The Build Back Better Plan is a Win for America's Home Care Workers | Opinion

COVID-19's resurgence at the hands of self-interested politicians is threatening workers' lives and stalling our recovery. Jobs have been slow to return, especially for service workers.

But there's reason to be optimistic. We have a chance to turn home care, the fastest-growing job in America, from poverty-wage employment into a good union job. It could be a real turning point—and an incredibly popular one—in our movement to win unions for every worker and create the most inclusive middle class this nation has seen.

The solution is clear. Congress must pass the Build Back Better agenda through reconciliation. Doing so can transform the economy in two key ways: by creating well-paying union home care jobs and by delivering a pathway to citizenship for millions of hardworking, tax-paying immigrants—many of whom are essential workers.

It's both an economic and racial justice imperative to make targeted investments in workers—like care workers—who have been hit hardest by long-standing inequities. Lifting up the Black, Latina, Asian, immigrant and indigenous women workers who power our economy will lift all of us.

We can't default back to the way things were before, which never worked for working people. We must seize this moment to build a brighter future.

There's no time for half measures. The Build Back Better agenda includes $400 billion for our home care system, which would create more than a million good, living-wage care jobs with the chance for workers to join a union, at the same time expanding access to care for people with disabilities and aging adults. And it finally delivers a pathway to citizenship for the 11 million undocumented immigrants who call our nation home.

Approximately 32 million people in this country are paid less than $15 an hour, and millions more don't have basic protections and benefits like adequate paid sick leave and affordable health insurance. That's why we need nothing short of a New Deal-scale policy package that invests in the workers past protections largely excluded, including the women of color who do the lion's share of caregiving work in this country. Build Back Better achieves that goal.

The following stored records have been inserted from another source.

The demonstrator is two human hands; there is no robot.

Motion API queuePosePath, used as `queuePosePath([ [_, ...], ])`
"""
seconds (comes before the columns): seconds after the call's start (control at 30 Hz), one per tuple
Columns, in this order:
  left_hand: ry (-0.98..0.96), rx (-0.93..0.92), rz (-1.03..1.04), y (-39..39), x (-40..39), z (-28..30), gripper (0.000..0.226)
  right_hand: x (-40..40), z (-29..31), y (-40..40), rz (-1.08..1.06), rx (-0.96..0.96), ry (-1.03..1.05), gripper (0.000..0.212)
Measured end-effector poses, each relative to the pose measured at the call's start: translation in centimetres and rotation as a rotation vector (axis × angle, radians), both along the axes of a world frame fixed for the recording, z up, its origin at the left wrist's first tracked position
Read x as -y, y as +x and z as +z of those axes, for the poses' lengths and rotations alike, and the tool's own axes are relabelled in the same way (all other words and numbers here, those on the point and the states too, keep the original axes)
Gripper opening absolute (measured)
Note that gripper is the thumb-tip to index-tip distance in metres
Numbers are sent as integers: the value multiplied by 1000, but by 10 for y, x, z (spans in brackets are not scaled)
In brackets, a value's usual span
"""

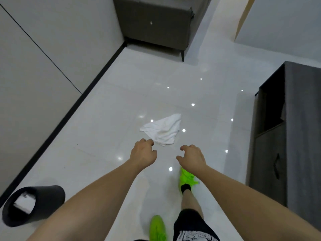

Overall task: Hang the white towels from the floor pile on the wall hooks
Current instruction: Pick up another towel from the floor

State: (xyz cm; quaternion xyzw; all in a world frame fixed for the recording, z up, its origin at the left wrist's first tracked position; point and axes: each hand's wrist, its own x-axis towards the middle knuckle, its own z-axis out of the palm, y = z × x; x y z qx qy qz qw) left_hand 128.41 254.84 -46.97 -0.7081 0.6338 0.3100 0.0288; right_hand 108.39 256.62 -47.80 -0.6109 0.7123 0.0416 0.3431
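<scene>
A glossy white tiled floor [107, 129] fills the middle of the frame, dotted with small bright reflections of ceiling lights. A pale wall [43, 49] with a thin dark seam runs down the left side, edged at floor level by a black skirting strip [73, 108]. At top centre stands a grey upholstered piece of furniture [156, 23] on short dark legs, its upper part cut off by the frame edge. A dark grey cabinet [286, 136] occupies the right side, with an open compartment above and a door with a dark handle below; its far side runs out of frame. In the lower left corner a dark wastebin [33, 204] appears tilted by the wide lens, something white inside it that is hard to make out.

A single crumpled white towel [164, 130] lies on the floor just above the centre of the frame. No wall hooks appear in view.

Two bare forearms reach in from the bottom edge. The left hand [143, 153] and the right hand [192, 156] hover side by side, fingers loosely curled and grasping nothing. The towel lies just beyond and between them, its lower corner close to the left hand's fingertips [150, 141] in the picture; whether they touch it cannot be told.

Below the hands, bright green shoes [186, 177] and dark printed shorts [191, 226] show, partly hidden by the arms.
</scene>
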Motion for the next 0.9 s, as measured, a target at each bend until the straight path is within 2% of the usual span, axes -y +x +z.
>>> queuePosePath([
  [0.23, 122, 26, 171, -21, 119, -44, 41, 142, -66, -11, 49, 83, 104, 49],
  [0.53, 245, -58, 165, -56, 231, -129, 39, 245, -158, -31, 69, 79, 307, 48],
  [0.6, 275, -68, 175, -53, 248, -165, 37, 260, -194, -26, 57, 87, 335, 46],
  [0.73, 325, -56, 263, -32, 277, -276, 36, 287, -302, -6, 32, 104, 349, 41],
  [0.9, 437, -27, 241, 0, 286, -433, 34, 292, -450, 27, -162, 138, 366, 36],
])
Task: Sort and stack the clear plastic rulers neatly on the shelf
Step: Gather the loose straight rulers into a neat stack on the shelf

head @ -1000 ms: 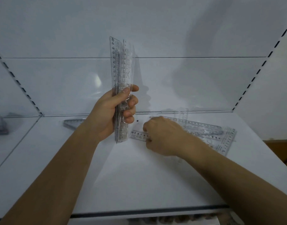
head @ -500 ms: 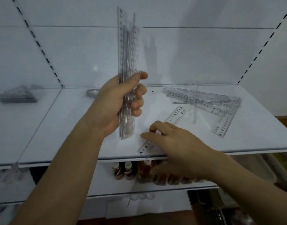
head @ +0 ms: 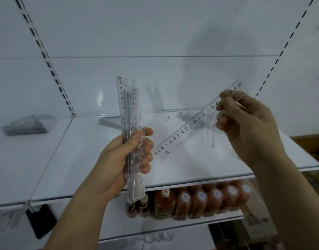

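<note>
Fingers of the left hand clench the upright ruler bundle as a growing stack, while the right hand, at three o'clock, pinches a single ruler, likely to add it.

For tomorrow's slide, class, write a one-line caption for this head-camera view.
Left hand grips an upright bundle of clear plastic rulers; right hand holds one slanted clear ruler above the white shelf.

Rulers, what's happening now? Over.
Left hand grips upright ruler bundle. Right hand pinches single ruler, tilted, off the shelf. Nothing between them.
</note>
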The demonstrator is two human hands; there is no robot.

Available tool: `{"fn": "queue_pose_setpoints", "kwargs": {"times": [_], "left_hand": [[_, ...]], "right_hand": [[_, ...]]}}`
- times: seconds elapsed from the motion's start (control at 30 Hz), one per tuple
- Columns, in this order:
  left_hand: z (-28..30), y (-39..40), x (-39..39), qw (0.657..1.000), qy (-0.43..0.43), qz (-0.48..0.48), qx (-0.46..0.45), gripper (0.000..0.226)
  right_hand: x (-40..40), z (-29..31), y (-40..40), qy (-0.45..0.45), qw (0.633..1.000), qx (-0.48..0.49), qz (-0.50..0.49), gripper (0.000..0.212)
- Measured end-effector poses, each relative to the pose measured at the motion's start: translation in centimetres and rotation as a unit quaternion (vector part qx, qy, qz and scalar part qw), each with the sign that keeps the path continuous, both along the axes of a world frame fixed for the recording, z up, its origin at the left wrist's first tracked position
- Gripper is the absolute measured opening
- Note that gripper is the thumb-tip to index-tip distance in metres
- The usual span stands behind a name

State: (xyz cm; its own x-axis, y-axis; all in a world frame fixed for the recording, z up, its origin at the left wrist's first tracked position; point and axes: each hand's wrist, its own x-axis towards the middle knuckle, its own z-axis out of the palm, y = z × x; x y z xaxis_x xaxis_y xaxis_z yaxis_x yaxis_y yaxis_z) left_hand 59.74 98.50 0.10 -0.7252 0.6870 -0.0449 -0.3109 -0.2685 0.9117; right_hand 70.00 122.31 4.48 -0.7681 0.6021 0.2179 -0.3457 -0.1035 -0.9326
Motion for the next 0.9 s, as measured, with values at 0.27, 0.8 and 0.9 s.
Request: {"fn": "queue_pose_setpoints", "kwargs": {"times": [0.27, 0.8, 0.9], "left_hand": [[0.6, 6.4, 0.6, 0.988, -0.073, -0.132, -0.040, 0.038], [-1.3, 14.1, -0.6, 0.980, -0.191, -0.058, 0.018, 0.041], [-0.6, 14.5, -2.3, 0.984, -0.173, -0.023, -0.034, 0.035]], "right_hand": [[-2.6, -0.2, 2.5, -0.048, 0.991, 0.080, 0.096, 0.005], [-10.3, -3.7, 14.0, -0.333, 0.723, 0.597, 0.100, 0.048], [-10.4, -5.5, 14.5, -0.381, 0.653, 0.641, 0.131, 0.061]]}}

Joe Biden economic agenda speech
US President Joe Biden speaks on his Build Back Better economic agenda, in the East Room of the White House in Washington, DC, on August 11, 2021. MANDEL NGAN / AFP/Getty Images

Even workers who feel their work is their calling—like Joyce Barnes, a Virginia home care worker in her early 60s—are fed up. Joyce works two jobs a day for six hours each, earning around $10 per hour with no paid time off or other benefits, and without a seat at the table to set standards or improve her job. While she loves the essential work she does, she barely scrapes by.

It's no wonder that, as poor working conditions pervade the country and corporations continue to rake in billions, Americans' support for labor unions has reached a 50-year high. Majorities see the decades-long decline of worker power as negative for the country. The mandate is clear: workers want common-sense improvements to their working conditions and pathways to careers and stability, not to be bribed with free iPhones in exchange for an interview.

The package before Congress is about more than short-term recovery; it's a historic down payment on a future where workers are respected and we all count. It would deliver exactly the type of transformative change workers are demanding.

Of course, this budget represents just the beginning of what our federal government can do to protect all workers and challenge corporate power. After we pass the Build Back Better agenda, we can take even bolder steps to ensure every worker in every job and every state has the chance to join a union, which will help tip the balance of power in our economy away from greedy employers, back toward working people.

But we need to start somewhere. We can lay the foundation to build a better future out of the crises we're facing.

It's time for Congress to take bold action and pass the Build Back Better plan. This is the kind of change that workers mobilized for last year. It's a critical step toward jumpstarting our economy, rebuilding our communities and paving a way for a just recovery, so all workers and their families have the respect, protection and pay they deserve.

Mary Kay Henry is the International President of SEIU.

The views expressed in this article are the writer's own.